ちょんまげが仇となり、糸谷竜王は98手で敗れました。詳しい棋譜は竜王戦中継サイトで御覧ください。
この記事の本題はこれからです。
もう一つの大山美濃
これまで、大山美濃、ちょんまげ美濃についてご説明しました。ところで、もう一つの「大山美濃」があるのをご存知でしょうか。
竜王戦第4局のニコニコ生放送で、解説の森下卓九段が教えてくれました。聞き手は貞升南女流初段です。局面を再掲します。

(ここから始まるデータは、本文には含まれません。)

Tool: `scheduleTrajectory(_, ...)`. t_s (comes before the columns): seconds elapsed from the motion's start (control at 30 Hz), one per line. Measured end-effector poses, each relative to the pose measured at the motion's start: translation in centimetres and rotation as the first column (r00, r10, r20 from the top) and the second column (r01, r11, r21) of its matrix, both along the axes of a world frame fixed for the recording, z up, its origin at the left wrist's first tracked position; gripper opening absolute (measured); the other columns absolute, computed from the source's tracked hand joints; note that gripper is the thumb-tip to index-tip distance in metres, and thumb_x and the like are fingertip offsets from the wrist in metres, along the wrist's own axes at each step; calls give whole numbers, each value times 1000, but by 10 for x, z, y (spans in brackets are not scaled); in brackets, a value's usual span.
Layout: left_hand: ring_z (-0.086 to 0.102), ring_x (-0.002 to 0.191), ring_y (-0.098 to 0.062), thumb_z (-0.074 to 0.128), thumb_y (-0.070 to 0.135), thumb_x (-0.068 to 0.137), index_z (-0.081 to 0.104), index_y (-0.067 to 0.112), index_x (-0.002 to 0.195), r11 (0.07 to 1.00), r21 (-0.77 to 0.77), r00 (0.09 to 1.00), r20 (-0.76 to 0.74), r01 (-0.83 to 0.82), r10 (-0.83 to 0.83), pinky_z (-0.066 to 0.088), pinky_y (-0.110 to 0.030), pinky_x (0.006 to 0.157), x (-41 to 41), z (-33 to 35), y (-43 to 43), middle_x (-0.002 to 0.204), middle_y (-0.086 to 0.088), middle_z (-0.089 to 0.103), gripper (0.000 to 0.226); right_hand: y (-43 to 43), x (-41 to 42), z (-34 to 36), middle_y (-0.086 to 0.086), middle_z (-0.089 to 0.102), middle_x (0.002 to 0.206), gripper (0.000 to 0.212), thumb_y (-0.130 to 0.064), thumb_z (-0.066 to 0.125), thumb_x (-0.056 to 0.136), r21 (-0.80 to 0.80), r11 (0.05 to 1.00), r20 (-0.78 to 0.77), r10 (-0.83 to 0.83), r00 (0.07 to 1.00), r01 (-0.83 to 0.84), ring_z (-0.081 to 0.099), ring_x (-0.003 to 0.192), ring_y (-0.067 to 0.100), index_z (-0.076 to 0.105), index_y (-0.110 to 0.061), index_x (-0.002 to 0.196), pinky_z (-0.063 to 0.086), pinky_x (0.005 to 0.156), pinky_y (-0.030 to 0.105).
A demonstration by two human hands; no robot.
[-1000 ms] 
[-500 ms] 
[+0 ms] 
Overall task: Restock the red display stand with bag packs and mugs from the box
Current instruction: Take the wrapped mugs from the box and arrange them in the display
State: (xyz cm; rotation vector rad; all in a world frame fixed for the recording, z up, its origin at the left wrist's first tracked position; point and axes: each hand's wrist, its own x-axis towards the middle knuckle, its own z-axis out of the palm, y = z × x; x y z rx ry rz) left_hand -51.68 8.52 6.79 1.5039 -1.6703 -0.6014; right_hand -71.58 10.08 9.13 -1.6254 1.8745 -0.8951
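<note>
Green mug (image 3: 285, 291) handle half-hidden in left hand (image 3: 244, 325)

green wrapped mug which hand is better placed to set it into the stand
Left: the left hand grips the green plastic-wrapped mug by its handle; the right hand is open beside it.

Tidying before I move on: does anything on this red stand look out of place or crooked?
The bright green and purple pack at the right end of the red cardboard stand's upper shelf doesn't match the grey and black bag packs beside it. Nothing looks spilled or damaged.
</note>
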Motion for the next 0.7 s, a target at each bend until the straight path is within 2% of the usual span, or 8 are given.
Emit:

森下九段「この歩(2六歩)が突いてあるのが、私がアマチュアの頃に読んだ本にあったんですけど、ちょんまげ美濃っていうらしいです」
貞升女流「へー! ちょんまげ美濃! 初めて聞きました」
森下九段「これ(2六の歩)がちょんまげ。あまりメジャーじゃない将棋の本だったと思いますけど、それに書いてありました」
貞升女流「あっ、そうですか」
森下九段「それで、米長先生(米長邦雄永世棋聖)に、そのちょんまげ美濃の話をしましたら、『おお、そうか。じゃあ君は大山美濃って知っているか?』って言われたんですよ」
貞升女流「はい」
森下九段「『大山美濃? なんですかそれは?』って言ったら、あの、この(2六の)歩がないことなんだそうです」
貞升女流「あは、あは、あははははは、あはは(笑)」
森下九段「米長先生がおっしゃってました。25年ぐらい前、もっと前かもしれないですけどね。私も笑いをこらえるのに必死でした。米長先生、天才ですね」
貞升女流「はい、いろいろ、センスが、面白いですね」
森下九段「まだ大山先生もご存命の時だったですからね」
この「大山美濃」の意味がわからない方は、「大山康晴」で画像検索してみてください。晩年の画像の方がいいかもしれません。それでもわからない方は、お手数ですがお問い合わせ下さい。
コメント
木村美濃まだかなー?
木村美濃はあるようですね。3八金、4七銀の形をいうようです。木村義雄十四世名人が由来です。